Trismegistos ID: 738357

Source Description


Benghazi Museum, inv. number unknown.


White marble rectangular base, badly chipped off on the first line of inscription and below (1.01; 0.21;0.89).


Inscribed on the face; both lines begin near the left margin.


0.025; no serifs, sigma with slanting strokes, omicron slightly smaller than omega, dissymmetrical pi.

Place of Origin

Euesperides .


Second half of fourth or first half of third century B.C. (lettering)


Found in 1974 at Berenike : reused in Byzantine times under the Church .

Last recorded Location

Seen by Fr. Chamoux and A. Laronde in 1977.

Present Location

Not seen by IGCyr team.

Text constituted from

Transcription from previous editors (CDL).


Reynolds, 1978 , p. 233, n. 1 (ph.), whence SEG , 28.1541; Laronde, 1987 , p. 394 (as unpublished), whence SEG , 38.1870.


Εὐγ̣έν̣η̣ς [Ἀρίμμα?]ντος δεκάταν τῶι Ἀπόλλωνι (vac. 6)


1 Reynolds, 1978  Εὐγένης [c. 6] ντος : Laronde, 1987  Εὔξενος Μ [c. 8 - 10]ντος

French translation

Eug̣ẹṇẹ̀ṣ fils d'[Arimmas?] (a consacré) la dîme à Apollon.

English translation

Eug̣ẹṇẹṣ son of [Arimmas?] (dedicated) the tithe to Apollo.

Italian translation

Eug̣ẹṇẹṣ figlio di [Arimmas?] (ha dedicato) la decima ad Apollo.


The letters missing at l. 1 have been erased when the stone was re-used. For the father's name, to judge from the photograph, we agree with Reynolds for a loss of 6 letters, so that Ἀρίμμας seems a good restoration. As to the first name, it is not easy to decide between the two different readings proposed. We only may suspect that Reynolds could spend more time to study the inscription than Laronde and Chamoux on their brief visit in 1976.

Reynolds dated the lettering to «perhaps third to second century B.C.»; however the photograph shows letters belonging to the «buona epoca» so often mentioned by Oliverio for the period across fourth and third century.

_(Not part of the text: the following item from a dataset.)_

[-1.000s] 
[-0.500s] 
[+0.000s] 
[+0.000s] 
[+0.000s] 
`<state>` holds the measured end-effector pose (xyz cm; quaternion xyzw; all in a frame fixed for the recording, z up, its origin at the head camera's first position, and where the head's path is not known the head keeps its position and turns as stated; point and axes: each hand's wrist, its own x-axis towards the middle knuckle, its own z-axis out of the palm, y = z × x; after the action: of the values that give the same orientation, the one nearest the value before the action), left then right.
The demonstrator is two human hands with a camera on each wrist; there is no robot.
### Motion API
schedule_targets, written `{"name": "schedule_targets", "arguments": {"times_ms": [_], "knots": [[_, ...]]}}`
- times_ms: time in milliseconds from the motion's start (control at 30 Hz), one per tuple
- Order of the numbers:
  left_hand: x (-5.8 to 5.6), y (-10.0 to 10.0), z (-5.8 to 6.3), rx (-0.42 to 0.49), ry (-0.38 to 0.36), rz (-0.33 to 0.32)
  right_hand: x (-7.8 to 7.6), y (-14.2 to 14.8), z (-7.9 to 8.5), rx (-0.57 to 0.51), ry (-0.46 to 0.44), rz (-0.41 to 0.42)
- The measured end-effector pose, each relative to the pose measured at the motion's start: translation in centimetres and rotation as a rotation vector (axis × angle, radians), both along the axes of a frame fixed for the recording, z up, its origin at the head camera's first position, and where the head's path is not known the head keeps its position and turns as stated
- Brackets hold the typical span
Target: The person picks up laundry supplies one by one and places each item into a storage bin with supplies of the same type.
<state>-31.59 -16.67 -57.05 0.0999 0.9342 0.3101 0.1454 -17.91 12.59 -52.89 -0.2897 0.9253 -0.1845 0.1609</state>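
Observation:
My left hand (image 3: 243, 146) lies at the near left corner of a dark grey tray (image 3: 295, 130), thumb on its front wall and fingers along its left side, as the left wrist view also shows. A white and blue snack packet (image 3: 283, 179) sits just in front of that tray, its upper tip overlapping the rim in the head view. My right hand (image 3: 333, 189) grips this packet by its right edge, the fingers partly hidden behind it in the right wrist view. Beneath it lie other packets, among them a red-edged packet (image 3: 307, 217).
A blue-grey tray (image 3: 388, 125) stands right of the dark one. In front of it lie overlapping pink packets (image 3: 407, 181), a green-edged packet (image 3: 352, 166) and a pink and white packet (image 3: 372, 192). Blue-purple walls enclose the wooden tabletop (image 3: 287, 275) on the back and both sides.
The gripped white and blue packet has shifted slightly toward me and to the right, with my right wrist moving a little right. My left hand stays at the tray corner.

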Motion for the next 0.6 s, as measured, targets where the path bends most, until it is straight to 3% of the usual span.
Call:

Be the date Laronde's «fourth century» or somewhat later, the stone is probably earlier than the foundation of Berenike. It was found near the few vestiges of its first city-walls. So we may suspect that the stone was brought from Euesperides, re-used a first time in the city-defences of Berenike and later again in the Byzantine Church.